> Records for processing
· · ·
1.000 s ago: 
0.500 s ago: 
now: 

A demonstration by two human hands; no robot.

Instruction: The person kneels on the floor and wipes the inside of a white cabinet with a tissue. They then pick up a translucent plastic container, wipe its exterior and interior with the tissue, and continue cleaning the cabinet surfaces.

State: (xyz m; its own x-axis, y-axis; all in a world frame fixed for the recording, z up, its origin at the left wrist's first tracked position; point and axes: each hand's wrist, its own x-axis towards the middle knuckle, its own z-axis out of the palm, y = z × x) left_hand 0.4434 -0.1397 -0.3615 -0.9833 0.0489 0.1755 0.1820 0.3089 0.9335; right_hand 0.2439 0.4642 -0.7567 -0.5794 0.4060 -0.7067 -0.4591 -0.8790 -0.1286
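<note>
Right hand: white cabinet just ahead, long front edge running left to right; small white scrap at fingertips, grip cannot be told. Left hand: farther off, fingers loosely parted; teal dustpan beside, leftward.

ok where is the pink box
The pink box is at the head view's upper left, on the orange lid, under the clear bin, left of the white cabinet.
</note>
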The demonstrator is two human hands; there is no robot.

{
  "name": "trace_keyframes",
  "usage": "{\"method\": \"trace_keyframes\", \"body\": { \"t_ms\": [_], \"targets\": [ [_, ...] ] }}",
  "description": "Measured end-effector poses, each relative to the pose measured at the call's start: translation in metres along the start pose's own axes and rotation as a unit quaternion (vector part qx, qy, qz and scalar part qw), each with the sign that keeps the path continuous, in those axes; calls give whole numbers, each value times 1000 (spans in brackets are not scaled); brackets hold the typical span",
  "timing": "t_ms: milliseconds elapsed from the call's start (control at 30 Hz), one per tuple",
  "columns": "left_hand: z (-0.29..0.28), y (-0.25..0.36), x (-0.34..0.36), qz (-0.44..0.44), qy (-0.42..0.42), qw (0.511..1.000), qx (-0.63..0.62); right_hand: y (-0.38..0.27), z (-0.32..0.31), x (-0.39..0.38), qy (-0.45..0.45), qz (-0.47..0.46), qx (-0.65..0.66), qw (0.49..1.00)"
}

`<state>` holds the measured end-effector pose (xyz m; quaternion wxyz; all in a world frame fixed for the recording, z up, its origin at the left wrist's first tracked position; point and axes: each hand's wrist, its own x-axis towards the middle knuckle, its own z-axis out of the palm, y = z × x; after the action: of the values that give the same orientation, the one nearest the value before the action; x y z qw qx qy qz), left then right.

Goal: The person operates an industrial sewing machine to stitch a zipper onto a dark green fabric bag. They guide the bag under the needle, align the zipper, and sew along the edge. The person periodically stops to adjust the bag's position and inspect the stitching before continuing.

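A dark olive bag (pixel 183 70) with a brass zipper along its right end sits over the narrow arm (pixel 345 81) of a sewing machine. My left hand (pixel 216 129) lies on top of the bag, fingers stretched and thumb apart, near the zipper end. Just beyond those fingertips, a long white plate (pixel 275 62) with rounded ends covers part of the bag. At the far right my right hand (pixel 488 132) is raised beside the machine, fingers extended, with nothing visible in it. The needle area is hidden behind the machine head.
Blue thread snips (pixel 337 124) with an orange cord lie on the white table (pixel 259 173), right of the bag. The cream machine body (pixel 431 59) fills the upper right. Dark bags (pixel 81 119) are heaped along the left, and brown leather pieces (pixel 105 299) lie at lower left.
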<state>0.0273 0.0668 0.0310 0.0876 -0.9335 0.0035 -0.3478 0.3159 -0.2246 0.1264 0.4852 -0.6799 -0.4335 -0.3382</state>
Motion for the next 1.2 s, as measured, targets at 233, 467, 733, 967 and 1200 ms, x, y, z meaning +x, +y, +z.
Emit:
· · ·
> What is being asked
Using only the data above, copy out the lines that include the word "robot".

> Answer below
A demonstration by two human hands; no robot.
The demonstrator is two human hands; there is no robot.

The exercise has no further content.